Just that a discussion about the definition of true love is usually something you talk about after three months, not three hours.” (pg. 52)*

This is how I begin my book reviews, with a quotation that jumps out at me for one reason or another. I enjoyed this one because it contains all the essential elements of a good opening quote: it’s engaging, surprising, and neatly encapsulates the entire plot of the book: Hadley and Oliver, two strangers, meet and quickly fall in love. Boom. Done. Now onto the reviewing.

And here is where I got stuck.

I’m not going to write a review of this book, because I like to subtly inject my own insight, and on the topic of ‘love at first sight’, I have precious little to offer on the subject that isn’t a jumbled, garbled mess of slippery beliefs with a faint tang of bitterness. Instead, I’m going to say that yes, this was a good book, and then go on to explain why the entire concept of ‘love at first sight’ is a rather irritating one.

I suppose my real quarrel is with the word ‘love’. There are endless books, articles, editorials, columns, blogs, and blurbs on this most troubling and elusive four letter word. More poetry than one could (or should) possibly devour in a lifetime. Scores of films, some groundbreaking, some hilariously bad, yet we pay too much money to see them anyway. Love has been prodded, poked, stabbed, stretched, split and examined, wings pinned, legs spread, fine-tooth-combed, revered and reviled, praised and spat upon. Every transmutation of its examination has become routine, cliché, expected, wholly unsurprising, but what would we do without it? And so, here I am, another lowly writer in a sea of millions, taking my turn to stroke my own engorged opinion, adding my contribution to the perpetual, universal circle-jerk.
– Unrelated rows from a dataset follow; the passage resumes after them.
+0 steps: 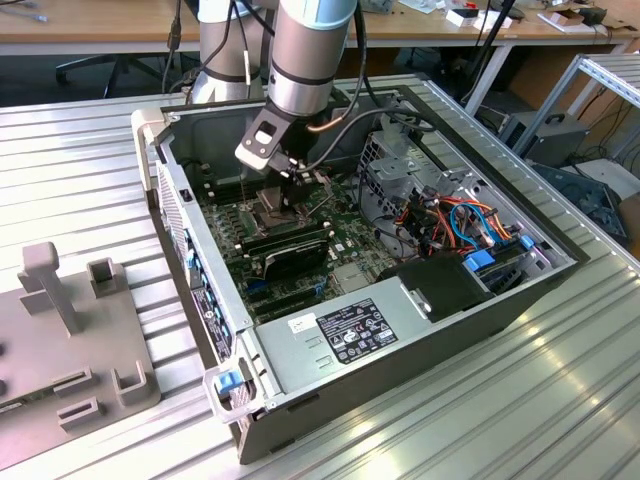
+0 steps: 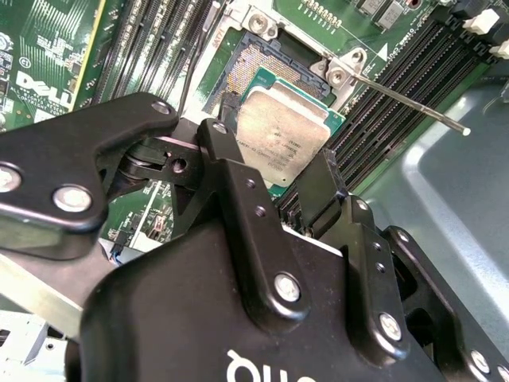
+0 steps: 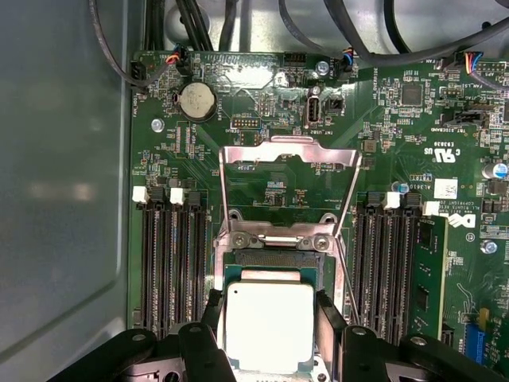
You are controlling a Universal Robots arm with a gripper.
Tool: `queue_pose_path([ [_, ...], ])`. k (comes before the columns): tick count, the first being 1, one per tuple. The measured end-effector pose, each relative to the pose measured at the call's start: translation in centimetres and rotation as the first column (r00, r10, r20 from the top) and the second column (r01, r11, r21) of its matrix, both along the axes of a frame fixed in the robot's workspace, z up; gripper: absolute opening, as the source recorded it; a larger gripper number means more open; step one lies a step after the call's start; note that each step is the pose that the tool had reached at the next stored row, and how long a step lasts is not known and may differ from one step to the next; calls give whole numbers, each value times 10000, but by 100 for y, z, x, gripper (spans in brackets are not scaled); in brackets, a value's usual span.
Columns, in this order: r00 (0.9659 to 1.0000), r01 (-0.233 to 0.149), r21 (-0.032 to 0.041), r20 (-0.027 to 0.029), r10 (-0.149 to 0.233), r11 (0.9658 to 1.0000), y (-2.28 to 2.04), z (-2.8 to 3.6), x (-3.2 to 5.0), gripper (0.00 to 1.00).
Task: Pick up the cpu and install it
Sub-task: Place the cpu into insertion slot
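The tool (image 2: 274, 155), closed to chip width, grips the cpu (image 3: 269, 318) by two opposite edges over the open socket (image 2: 254, 68). Lowered offset or tilted, it could bend the socket's contacts.

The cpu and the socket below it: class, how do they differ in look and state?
The cpu has a smooth silvery face; the socket shows a fine grid of contacts. The cpu is clamped in the gripper; the socket is fixed to the board, its frame raised. Both are square.
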State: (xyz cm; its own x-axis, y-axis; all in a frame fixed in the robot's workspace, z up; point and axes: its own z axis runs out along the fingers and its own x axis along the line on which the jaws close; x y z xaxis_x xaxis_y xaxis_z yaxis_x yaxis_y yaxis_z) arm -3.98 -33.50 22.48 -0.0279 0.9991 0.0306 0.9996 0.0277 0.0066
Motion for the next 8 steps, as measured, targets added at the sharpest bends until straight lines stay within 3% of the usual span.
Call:
queue_pose_path([
  [8,10000,1,1,0,-1,10000,0,-5,0,55],
])
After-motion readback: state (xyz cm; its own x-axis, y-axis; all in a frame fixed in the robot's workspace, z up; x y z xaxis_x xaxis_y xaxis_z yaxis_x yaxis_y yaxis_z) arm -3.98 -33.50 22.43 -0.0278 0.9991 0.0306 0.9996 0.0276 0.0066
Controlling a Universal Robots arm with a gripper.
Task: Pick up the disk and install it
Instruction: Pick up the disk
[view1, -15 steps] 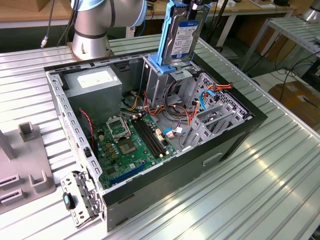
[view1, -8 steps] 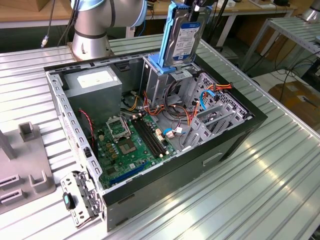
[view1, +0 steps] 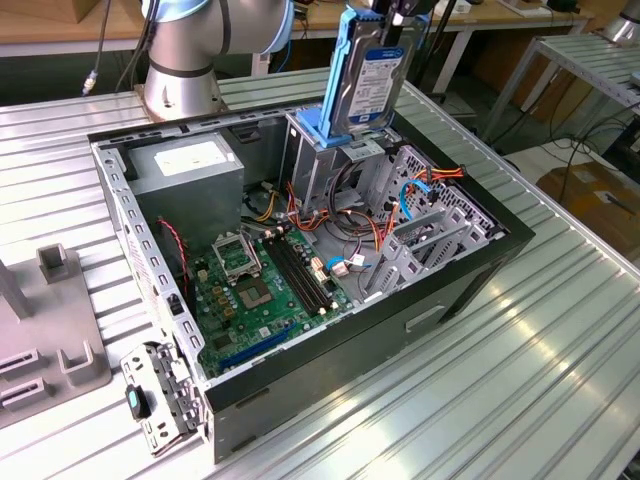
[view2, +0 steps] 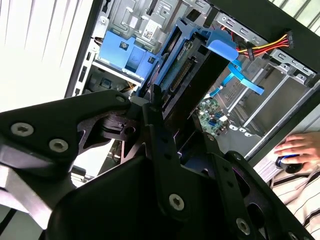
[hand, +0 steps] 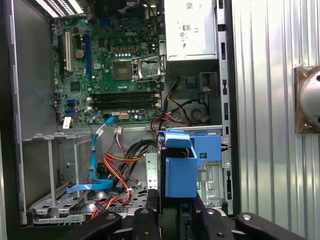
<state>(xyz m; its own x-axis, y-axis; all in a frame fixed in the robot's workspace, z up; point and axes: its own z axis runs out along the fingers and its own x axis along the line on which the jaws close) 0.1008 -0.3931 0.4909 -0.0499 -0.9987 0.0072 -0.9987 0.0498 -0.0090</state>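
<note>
Ribbed metal table (view1: 560, 330) carries an open computer case (view1: 440, 290) that lies on its side, and the base of the arm (view1: 180, 70) stands behind it. In the second wrist view a person's hand (view2: 297, 146) rests outside the case, well apart from the work.

The gripper (hand: 176, 220) has its jaws closed on the upper end of the disk (view1: 367, 80). The disk hangs upright in the air, with the label facing the exterior view. Its lower edge is just above the tall grey drive cage (view1: 318, 170). I cannot tell if the blue rails already touch the mouth of the cage.

I judge that the step in hand is bringing the disk into the cage, and the picking is done. To do it well, the disk must be kept vertical and square to the opening, so that both blue side rails enter their guides together. The first wrist view looks down along the disk, and there its blue rail sits beside the blue latch (hand: 207, 147) of the cage. This view is good for checking the alignment.

The orange and red cables (view1: 350, 215) lie near the foot of the cage. They could catch the lower edge, so the descent should be slow and straight. The grip seems to be high on the disk, so a small side force may tilt it. The power supply (view1: 190, 165) and motherboard (view1: 255, 290) are apart from the path.
</note>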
I have never been in love. There, I said it. Self-pitying as it sounds, I am not trying to garner sympathy, rather, explain my inherent difficulty in speaking on this subject at all. (So know that my perspective hails from the other side of the fence, where the grass is greener, or perhaps yellower, depending on your point of view.) Nevertheless, I have collected bits and pieces, bite-size morsels of truth and fiction from twenty three years spent soaking in American culture and media, enough to create my own haphazard conglomerate of a definition. So, to me, love, being in love, is this: a choice. A conscious, breathing decision, thick and coursing as blood, resolute and binding as death.

Dramatic? Maybe. Unrealistic? Certainly not. But the issue I take with the modern perception of ‘love’ is the glib bastardization of the word. Am I guilty of it? Absolutely. Everyone I’m friends with on Facebook knows that I ‘love’ Harry Potter, but despite what some of them may believe, I would not lay down my life for the boy who lived. To hear most people tell it, that is love—all-consuming infatuation. A glossy, glittery obsession. Heart-quickening, palm-dampening, stomach-fluttering. In other words, that feeling you get when you catch the eye of someone across a crowded room. Slowly making your way towards each other. Exchanging those first few words, watching the sparkling glint in their eyes, feeling the warm brush of their hand against yours like a slow, electric caress.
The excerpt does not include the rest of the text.